_Prompt_
Nothing but an exact repeat of the data, with pictures removed, belongs in the answer.

_Collected data_
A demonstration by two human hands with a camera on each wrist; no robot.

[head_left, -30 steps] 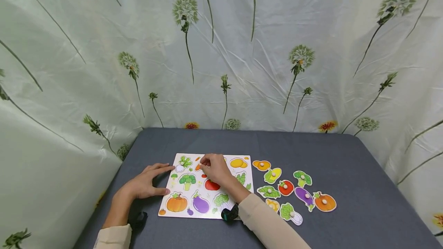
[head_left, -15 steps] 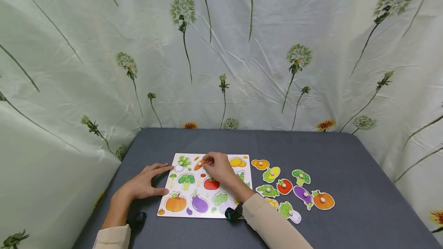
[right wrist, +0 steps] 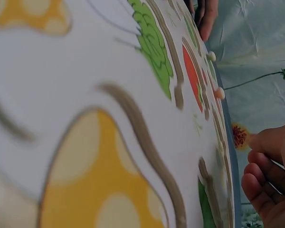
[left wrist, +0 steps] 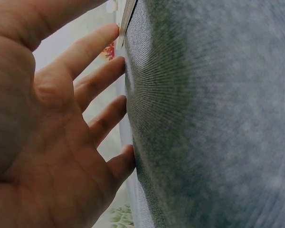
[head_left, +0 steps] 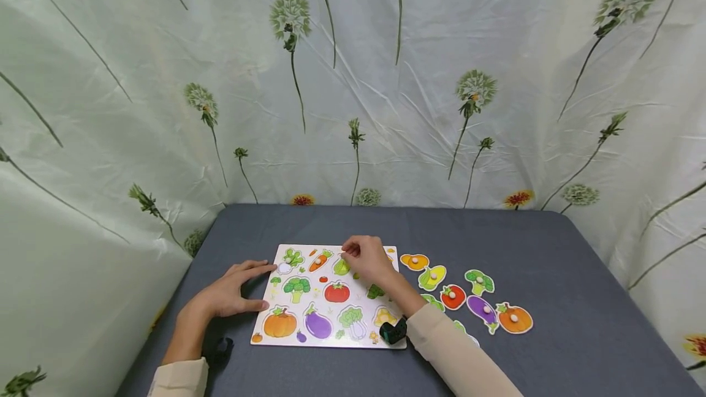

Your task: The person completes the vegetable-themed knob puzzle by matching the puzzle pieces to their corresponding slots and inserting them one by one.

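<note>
A white vegetable peg-puzzle board (head_left: 325, 343) lies flat on the table. The left hand (head_left: 237, 290) is spread at its left edge, thumb and forefinger against it; in the left wrist view the other fingertips (left wrist: 125, 107) touch the cloth. A carrot piece (head_left: 320, 260) with a knob sits in the board's top row, left of the right hand (head_left: 366, 259). That hand hovers over the top row, near the green pear-shaped picture (head_left: 342, 266), fingers loosely curled. Nothing shows between its fingers (right wrist: 256, 183) in the right wrist view. Two pale knobs (right wrist: 219, 92) stand up from the board there.
Loose knobbed pieces lie right of the board: a tomato (head_left: 453, 297), a broccoli (head_left: 480, 282), an eggplant (head_left: 483, 313), a pumpkin (head_left: 514, 318) and others, some partly behind the right sleeve (head_left: 452, 348). A flowered curtain (head_left: 353, 78) hangs behind the grey table (head_left: 441, 231).
The right hand has let go of the carrot piece and moved right, uncovering it in the board. The left hand stays at the board's edge.
</note>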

_Result for this task_
A demonstration by two human hands with a camera on each wrist; no robot.

[head_left, -30 steps] 
[head_left, -15 steps] 
[right wrist, +0 steps] 
[left wrist, +0 steps] 
[head_left, +0 steps] 

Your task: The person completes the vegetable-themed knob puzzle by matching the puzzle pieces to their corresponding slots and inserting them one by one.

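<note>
A white vegetable peg-puzzle board (head_left: 325, 343) lies flat on the table. The left hand (head_left: 237, 290) is spread at its left edge, thumb and forefinger against it; in the left wrist view the other fingertips (left wrist: 125, 107) touch the cloth. A carrot piece (head_left: 320, 260) with a knob sits in the board's top row, left of the right hand (head_left: 366, 259). That hand hovers over the top row, near the green pear-shaped picture (head_left: 342, 266), fingers loosely curled. Nothing shows between its fingers (right wrist: 256, 183) in the right wrist view. Two pale knobs (right wrist: 219, 92) stand up from the board there.
Loose knobbed pieces lie right of the board: a tomato (head_left: 453, 297), a broccoli (head_left: 480, 282), an eggplant (head_left: 483, 313), a pumpkin (head_left: 514, 318) and others, some partly behind the right sleeve (head_left: 452, 348). A flowered curtain (head_left: 353, 78) hangs behind the grey table (head_left: 441, 231).
The right hand has let go of the carrot piece and moved right, uncovering it in the board. The left hand stays at the board's edge.
</note>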

Nothing further belongs to this answer.